TASK INSTRUCTIONS:
Setting aside any pictures, reproduce the data exactly.
Start of GIVEN MATERIAL
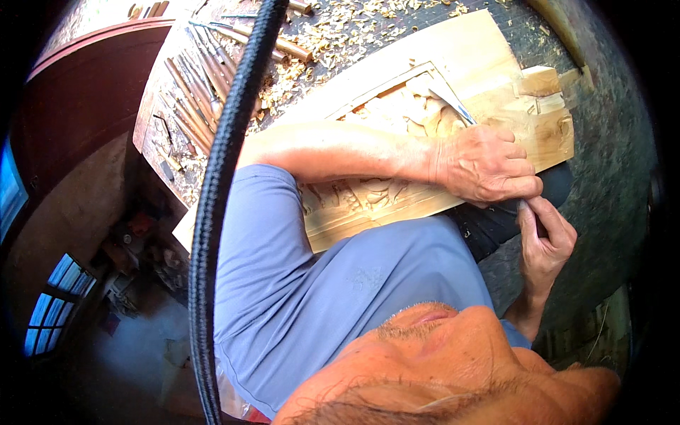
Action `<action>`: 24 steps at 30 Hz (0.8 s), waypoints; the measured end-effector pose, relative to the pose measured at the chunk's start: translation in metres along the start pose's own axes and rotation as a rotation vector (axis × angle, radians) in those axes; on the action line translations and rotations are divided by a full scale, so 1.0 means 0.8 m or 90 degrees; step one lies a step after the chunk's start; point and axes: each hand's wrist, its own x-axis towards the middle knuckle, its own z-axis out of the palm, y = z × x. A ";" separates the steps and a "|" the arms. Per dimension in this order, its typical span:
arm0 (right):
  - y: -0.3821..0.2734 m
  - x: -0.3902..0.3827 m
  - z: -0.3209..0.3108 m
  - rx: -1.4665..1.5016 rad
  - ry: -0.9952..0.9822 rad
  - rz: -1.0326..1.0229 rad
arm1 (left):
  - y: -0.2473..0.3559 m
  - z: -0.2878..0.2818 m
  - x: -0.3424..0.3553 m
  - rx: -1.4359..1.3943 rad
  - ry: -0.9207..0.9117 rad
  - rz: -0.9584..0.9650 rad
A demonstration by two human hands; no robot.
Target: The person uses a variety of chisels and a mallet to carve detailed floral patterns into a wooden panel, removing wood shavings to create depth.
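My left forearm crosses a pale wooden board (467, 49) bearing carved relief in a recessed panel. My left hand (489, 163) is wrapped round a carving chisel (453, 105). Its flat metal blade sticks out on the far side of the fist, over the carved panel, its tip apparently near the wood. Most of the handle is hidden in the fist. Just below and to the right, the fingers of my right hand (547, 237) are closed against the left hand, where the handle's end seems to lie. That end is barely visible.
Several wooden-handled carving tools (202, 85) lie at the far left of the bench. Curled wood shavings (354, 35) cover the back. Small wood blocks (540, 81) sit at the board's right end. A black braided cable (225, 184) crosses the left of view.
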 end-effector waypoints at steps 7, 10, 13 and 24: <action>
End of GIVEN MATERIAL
REPLY TO THE EXERCISE:
Action `<action>`: 24 steps at 30 Hz (0.8 s), waypoints; the measured end-effector pose, relative to the pose measured at the chunk's start: translation in metres along the start pose's own axes and rotation as a rotation vector (axis × angle, radians) in those axes; on the action line translations and rotations are divided by a full scale, so 1.0 means 0.8 m or 90 degrees; step one lies a step after the chunk's start; point and axes: each hand's wrist, its own x-axis towards the middle knuckle, its own z-axis out of the palm, y = z × x. A ";" separates the steps and a "|" the arms. Per dimension in this order, its typical span:
arm0 (right):
  - y: -0.3821..0.2734 m
  - x: -0.3902..0.3827 m
  - z: -0.3209..0.3108 m
  - rx: -1.4665..1.5016 rad
  - ry: -0.9952..0.9822 rad
  - rz: -1.0326..1.0229 rad
arm1 (left):
  - y: -0.2473..0.3559 m
  - z: -0.2878..0.2818 m
  - x: -0.3424..0.3553 m
  - rx: -1.4359..1.3943 rad
  - ry: -0.9207..0.9117 rad
  - rz: -0.9584..0.9650 rad
A demonstration by two human hands; no robot.
Target: The person uses a variety of chisels and a mallet to carve detailed floral patterns into a wooden panel, removing wood shavings to create depth.
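My left forearm crosses a pale wooden board (467, 49) bearing carved relief in a recessed panel. My left hand (489, 163) is wrapped round a carving chisel (453, 105). Its flat metal blade sticks out on the far side of the fist, over the carved panel, its tip apparently near the wood. Most of the handle is hidden in the fist. Just below and to the right, the fingers of my right hand (547, 237) are closed against the left hand, where the handle's end seems to lie. That end is barely visible.
Several wooden-handled carving tools (202, 85) lie at the far left of the bench. Curled wood shavings (354, 35) cover the back. Small wood blocks (540, 81) sit at the board's right end. A black braided cable (225, 184) crosses the left of view.
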 end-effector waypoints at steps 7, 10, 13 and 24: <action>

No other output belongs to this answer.